> **Exercise aim**
How many lines of the entries below include the word "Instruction"? Answer with the number alone.

===============

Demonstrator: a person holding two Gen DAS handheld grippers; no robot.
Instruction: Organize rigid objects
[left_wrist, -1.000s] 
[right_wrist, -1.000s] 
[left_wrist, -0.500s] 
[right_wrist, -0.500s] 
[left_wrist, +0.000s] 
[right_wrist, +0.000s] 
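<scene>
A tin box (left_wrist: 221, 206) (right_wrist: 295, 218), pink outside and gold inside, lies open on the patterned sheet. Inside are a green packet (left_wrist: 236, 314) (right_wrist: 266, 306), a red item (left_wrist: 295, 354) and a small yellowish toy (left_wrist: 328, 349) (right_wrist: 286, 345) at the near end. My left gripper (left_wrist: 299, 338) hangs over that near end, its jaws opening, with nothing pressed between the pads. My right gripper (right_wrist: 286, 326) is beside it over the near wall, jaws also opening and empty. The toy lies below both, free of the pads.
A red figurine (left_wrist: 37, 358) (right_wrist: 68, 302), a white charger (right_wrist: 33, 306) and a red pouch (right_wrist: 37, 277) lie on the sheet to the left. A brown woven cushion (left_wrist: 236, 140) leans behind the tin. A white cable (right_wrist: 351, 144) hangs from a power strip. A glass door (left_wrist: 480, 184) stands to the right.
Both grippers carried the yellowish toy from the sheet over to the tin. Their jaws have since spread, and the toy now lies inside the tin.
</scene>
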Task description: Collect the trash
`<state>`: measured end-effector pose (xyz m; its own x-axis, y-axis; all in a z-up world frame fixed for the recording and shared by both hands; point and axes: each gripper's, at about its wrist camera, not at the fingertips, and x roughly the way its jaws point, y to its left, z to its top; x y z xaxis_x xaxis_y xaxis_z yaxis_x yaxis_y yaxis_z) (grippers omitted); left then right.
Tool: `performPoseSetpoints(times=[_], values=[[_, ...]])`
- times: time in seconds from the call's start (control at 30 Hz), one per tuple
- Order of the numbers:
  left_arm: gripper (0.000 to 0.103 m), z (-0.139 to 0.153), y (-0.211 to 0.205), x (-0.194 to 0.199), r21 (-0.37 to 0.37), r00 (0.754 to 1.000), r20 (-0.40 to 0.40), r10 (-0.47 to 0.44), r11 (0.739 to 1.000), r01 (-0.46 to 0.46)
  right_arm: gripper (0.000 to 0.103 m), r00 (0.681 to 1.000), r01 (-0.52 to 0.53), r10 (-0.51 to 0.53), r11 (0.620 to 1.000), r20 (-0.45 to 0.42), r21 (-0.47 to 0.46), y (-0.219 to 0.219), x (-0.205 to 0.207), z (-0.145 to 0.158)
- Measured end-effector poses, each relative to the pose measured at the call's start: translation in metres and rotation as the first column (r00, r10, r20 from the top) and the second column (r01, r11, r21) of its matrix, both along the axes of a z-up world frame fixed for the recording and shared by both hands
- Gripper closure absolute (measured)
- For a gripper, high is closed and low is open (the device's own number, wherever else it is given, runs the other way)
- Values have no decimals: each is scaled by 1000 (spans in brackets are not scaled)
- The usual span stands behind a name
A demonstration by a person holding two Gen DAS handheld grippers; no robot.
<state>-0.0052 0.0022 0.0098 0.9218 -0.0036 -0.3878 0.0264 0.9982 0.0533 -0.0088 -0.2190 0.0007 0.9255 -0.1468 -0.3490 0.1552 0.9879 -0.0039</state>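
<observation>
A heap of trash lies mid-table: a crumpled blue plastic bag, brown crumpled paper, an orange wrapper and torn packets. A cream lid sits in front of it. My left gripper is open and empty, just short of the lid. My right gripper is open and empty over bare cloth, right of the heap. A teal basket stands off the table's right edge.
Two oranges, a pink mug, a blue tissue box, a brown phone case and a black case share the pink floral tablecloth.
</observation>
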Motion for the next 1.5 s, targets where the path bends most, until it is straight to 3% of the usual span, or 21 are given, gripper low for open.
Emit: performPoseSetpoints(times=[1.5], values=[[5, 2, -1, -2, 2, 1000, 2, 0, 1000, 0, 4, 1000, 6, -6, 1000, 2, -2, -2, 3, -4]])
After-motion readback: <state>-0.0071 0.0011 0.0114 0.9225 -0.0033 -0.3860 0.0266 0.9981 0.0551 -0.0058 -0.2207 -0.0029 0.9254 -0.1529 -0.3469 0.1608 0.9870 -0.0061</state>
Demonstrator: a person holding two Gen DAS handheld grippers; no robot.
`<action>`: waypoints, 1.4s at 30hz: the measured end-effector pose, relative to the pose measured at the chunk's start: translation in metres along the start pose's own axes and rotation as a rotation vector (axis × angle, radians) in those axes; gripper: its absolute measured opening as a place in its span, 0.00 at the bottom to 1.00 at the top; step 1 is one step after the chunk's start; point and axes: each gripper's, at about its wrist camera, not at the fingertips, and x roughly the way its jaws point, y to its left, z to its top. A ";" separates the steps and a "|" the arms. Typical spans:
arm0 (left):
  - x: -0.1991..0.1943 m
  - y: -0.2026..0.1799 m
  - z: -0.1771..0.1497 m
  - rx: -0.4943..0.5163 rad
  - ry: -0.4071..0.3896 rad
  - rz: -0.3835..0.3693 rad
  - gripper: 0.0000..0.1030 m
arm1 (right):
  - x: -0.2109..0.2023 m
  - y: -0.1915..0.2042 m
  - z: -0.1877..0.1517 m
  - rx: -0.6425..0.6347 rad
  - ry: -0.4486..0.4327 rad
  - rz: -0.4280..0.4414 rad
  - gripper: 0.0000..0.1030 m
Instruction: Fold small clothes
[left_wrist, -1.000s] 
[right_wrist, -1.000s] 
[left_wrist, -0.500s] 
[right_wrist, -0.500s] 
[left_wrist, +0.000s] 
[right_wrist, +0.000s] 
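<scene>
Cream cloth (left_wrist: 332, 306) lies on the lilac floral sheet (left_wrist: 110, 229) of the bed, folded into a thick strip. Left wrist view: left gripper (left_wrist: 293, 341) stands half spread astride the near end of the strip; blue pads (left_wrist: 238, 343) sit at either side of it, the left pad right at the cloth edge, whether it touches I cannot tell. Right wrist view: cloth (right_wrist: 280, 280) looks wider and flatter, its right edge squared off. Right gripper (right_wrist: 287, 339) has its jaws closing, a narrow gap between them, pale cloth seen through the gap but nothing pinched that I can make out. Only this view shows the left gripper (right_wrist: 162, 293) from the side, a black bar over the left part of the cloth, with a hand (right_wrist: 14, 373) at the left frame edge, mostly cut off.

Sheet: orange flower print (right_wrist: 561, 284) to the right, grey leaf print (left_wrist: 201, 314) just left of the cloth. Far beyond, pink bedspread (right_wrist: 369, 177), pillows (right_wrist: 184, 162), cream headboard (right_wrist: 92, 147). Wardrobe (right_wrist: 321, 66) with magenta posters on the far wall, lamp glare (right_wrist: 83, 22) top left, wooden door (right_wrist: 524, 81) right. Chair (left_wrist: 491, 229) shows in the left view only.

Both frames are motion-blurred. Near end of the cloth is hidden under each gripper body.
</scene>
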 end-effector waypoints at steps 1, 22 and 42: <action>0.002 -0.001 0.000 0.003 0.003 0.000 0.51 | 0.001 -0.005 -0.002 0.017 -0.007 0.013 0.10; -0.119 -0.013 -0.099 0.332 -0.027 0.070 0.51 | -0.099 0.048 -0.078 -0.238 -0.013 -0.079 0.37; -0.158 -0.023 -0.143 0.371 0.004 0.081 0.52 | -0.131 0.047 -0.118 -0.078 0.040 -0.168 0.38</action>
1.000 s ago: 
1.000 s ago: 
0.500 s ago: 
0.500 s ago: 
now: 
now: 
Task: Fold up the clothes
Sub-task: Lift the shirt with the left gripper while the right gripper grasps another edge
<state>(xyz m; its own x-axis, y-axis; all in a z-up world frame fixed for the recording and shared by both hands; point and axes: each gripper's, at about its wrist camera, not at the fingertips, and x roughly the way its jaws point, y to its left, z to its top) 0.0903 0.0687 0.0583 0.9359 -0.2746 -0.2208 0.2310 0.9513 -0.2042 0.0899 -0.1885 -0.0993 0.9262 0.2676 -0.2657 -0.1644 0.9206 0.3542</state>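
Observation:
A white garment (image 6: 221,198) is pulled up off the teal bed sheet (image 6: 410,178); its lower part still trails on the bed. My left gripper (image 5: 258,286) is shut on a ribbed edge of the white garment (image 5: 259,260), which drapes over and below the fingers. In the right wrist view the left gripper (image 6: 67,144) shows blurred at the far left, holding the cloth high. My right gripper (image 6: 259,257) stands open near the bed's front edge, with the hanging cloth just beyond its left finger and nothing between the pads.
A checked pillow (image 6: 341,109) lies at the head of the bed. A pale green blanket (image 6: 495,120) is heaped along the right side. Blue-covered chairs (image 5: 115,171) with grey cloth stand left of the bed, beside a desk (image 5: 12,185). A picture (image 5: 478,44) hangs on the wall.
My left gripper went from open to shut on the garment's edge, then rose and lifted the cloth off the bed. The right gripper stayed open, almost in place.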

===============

> **Answer box**
2